**What the task asks:** Search the data below for the string "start". Extract every line that contains it.

**Supplied material:**
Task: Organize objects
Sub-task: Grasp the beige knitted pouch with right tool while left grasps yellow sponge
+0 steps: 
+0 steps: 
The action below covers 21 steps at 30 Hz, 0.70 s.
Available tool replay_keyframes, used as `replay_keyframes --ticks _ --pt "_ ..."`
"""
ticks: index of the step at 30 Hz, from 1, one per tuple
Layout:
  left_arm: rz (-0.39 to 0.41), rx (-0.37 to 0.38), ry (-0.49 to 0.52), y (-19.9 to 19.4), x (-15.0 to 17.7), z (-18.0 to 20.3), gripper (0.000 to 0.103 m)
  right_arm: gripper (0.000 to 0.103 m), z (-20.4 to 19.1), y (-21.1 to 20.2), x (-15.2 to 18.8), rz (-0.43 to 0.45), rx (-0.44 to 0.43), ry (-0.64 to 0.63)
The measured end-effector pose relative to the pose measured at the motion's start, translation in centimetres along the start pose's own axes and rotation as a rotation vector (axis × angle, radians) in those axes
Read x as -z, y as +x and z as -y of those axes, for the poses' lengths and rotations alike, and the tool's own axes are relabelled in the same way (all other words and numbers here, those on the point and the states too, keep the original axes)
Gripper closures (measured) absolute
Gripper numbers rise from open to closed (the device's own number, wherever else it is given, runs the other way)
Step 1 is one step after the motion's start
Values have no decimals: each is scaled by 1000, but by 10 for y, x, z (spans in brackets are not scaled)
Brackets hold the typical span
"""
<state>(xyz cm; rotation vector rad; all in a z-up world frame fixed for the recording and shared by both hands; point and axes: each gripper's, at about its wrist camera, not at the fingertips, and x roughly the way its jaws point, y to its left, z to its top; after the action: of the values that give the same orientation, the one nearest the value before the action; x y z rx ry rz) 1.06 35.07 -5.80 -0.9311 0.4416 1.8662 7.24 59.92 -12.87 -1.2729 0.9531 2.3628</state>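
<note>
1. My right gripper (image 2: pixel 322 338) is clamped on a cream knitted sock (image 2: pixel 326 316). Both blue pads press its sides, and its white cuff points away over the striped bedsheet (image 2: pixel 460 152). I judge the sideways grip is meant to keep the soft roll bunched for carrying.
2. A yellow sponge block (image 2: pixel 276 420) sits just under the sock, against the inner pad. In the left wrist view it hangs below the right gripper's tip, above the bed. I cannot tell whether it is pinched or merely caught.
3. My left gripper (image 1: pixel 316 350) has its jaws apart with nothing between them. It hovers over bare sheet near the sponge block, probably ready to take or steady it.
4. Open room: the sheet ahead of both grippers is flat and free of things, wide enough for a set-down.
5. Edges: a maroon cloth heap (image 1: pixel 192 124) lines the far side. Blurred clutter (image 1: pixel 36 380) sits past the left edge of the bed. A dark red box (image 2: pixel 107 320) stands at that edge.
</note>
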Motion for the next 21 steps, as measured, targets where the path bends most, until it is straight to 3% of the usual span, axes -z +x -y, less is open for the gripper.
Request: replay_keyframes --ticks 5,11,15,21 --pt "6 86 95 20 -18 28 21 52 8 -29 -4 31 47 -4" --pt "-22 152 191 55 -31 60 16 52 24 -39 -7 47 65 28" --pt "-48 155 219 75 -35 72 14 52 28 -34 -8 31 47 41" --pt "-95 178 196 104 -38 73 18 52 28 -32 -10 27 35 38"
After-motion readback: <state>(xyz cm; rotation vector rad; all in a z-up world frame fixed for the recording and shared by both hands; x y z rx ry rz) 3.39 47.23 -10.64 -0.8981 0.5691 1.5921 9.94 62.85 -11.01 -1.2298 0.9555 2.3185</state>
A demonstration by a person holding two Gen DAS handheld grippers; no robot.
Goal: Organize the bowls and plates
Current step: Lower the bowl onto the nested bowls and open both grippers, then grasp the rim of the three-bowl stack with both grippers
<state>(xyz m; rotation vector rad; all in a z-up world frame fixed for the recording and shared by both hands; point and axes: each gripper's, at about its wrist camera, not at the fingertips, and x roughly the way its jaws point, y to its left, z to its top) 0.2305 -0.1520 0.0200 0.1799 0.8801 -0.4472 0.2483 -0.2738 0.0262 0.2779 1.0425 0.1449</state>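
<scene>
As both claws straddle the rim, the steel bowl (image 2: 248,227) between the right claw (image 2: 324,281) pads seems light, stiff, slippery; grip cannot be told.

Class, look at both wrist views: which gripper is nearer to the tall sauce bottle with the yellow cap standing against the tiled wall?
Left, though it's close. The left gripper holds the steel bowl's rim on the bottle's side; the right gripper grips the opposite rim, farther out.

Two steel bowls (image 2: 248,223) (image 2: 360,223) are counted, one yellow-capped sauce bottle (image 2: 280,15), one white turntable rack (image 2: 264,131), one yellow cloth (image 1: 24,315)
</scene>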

**Exercise answer:**
The measured end-effector pose relative to the pose measured at the motion's start, translation in centimetres along the start pose's own axes and rotation as a rotation vector (axis × angle, radians) in those axes
Step 1 is one step after the motion's start

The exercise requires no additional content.